Classic Cherry Pie
ingredients
- Pie Crust:
- 2 cups flour or pastry flour
- 1 t salt
- 2/3 cup chilled vegetable shortening
- 2 T chilled butter
- 4-5 T ice water
- Filling:
- 5-6 cups pitted fresh or frozen sour cherries, thawed
- 1 1/3 cups sugar
- 1/4 cup kirsch or other cherry brandy
- 2 T plus 2 t quick-cooking tapioca
- 1 t finely grated lemon zest
- 2 T butter, cut into pieces
directions
- 1
To make pie crust, put flour and salt into a large bowl. Cut in shortening and butter with a pastry blender or 2 knives until mixture resembles coarse crumbs.
- 2
Sprinkle in water 1 T at a time, mixing well with a fork until flour is moistened and a soft dough forms.
- 3
Shape into 2 balls. Refrigerate 30 minutes.
- 4
Heat oven to 450’. To make filling, combine cherries, sugar, kirsch, tapioca, and lemon zest in a large bowl.
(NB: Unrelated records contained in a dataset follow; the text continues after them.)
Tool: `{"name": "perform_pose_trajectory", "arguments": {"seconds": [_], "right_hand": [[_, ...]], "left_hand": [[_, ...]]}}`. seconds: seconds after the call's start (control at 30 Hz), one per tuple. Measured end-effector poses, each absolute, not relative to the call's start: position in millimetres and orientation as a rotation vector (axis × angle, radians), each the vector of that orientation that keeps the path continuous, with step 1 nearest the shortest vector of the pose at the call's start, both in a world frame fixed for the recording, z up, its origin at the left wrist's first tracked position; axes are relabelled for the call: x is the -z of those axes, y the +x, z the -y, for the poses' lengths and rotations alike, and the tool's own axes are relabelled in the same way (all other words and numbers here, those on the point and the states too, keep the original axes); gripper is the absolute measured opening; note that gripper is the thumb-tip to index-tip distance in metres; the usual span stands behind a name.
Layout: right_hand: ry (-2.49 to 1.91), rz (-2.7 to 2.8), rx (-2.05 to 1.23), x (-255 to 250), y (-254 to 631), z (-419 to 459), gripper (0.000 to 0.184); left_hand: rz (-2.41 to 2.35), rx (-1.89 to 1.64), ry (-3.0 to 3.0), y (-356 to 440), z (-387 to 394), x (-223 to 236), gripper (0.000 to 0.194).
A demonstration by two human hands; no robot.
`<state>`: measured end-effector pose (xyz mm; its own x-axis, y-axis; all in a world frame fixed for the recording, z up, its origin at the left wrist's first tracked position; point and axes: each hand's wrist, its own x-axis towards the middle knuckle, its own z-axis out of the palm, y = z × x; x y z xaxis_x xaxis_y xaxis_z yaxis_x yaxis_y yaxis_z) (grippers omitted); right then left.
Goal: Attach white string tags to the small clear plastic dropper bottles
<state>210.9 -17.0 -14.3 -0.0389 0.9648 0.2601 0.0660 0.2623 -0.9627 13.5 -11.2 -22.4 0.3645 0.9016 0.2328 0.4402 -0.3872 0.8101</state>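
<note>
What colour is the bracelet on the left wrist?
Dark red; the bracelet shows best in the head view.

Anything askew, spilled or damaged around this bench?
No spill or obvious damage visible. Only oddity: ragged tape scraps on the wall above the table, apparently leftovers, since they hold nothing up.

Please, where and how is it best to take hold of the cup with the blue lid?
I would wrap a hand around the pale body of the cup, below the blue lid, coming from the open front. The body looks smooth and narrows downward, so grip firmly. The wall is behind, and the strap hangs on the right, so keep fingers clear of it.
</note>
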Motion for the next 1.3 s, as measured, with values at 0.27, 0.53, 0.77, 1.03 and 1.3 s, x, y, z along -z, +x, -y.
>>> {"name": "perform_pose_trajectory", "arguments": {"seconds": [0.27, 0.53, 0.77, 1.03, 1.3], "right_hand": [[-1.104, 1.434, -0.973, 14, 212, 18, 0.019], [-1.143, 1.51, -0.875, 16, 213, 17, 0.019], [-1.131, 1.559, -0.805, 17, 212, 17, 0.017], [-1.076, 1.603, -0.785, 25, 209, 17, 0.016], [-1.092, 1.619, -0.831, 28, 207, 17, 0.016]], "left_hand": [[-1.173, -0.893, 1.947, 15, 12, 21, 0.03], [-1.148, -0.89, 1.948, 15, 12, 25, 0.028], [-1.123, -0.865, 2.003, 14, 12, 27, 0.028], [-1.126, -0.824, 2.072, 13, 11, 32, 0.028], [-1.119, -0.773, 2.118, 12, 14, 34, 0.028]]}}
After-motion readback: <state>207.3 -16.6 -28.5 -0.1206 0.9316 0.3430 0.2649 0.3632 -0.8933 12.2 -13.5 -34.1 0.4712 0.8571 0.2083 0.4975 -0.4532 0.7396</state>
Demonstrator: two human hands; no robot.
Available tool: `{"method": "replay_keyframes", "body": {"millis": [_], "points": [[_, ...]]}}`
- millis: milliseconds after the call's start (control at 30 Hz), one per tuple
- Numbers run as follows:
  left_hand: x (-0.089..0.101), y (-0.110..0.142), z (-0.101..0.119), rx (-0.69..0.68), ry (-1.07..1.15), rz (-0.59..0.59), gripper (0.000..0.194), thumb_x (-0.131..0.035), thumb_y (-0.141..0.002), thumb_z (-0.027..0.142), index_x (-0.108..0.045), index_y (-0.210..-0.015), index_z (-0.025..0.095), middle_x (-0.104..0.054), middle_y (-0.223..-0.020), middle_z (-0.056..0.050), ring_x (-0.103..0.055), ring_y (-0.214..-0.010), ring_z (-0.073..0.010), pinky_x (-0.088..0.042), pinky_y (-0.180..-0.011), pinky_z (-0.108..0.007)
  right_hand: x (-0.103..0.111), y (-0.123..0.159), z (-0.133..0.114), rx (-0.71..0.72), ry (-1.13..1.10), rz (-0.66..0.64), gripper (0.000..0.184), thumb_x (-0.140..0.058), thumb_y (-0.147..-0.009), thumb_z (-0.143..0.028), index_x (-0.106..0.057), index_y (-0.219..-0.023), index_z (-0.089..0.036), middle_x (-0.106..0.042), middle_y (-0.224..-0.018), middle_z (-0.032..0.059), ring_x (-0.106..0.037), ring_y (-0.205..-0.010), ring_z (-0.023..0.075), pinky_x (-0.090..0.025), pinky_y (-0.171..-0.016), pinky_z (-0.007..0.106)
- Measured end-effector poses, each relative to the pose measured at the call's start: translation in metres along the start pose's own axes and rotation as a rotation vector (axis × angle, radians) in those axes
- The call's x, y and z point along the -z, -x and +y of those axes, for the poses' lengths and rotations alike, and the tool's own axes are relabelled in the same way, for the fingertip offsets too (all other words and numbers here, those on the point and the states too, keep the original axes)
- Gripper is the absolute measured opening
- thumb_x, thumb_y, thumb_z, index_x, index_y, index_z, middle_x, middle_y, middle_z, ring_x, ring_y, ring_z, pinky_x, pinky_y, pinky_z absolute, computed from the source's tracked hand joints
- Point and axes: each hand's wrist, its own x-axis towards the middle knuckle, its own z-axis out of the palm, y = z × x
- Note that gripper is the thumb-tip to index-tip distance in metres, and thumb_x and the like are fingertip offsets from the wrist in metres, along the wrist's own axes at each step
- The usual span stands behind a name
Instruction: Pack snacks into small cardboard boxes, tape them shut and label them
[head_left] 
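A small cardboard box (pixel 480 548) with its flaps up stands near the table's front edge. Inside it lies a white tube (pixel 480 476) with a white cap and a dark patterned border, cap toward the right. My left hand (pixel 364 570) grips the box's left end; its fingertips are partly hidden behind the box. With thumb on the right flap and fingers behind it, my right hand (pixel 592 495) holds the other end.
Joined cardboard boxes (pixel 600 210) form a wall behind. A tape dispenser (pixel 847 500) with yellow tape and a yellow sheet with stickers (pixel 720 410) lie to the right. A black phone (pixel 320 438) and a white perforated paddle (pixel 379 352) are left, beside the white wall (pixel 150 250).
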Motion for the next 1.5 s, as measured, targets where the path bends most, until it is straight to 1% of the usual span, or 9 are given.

Let mixture stand 15 minutes.
- 5
Flour the work surface well. Roll out 1 ball of dough to fit a 9" pie pan; fit into pan. Roll out remaining dough ball for top crust.
- 6
Pour filling into pie pan; dot top with butter. Put top crust over filling. Seal; flute edges. Make 4 large slashes on top to vent steam.
- 7
Bake 10 minutes. Reduce oven temperature to 350’; bake until crust is golden brown, about 40 minutes. Cool on wire rack.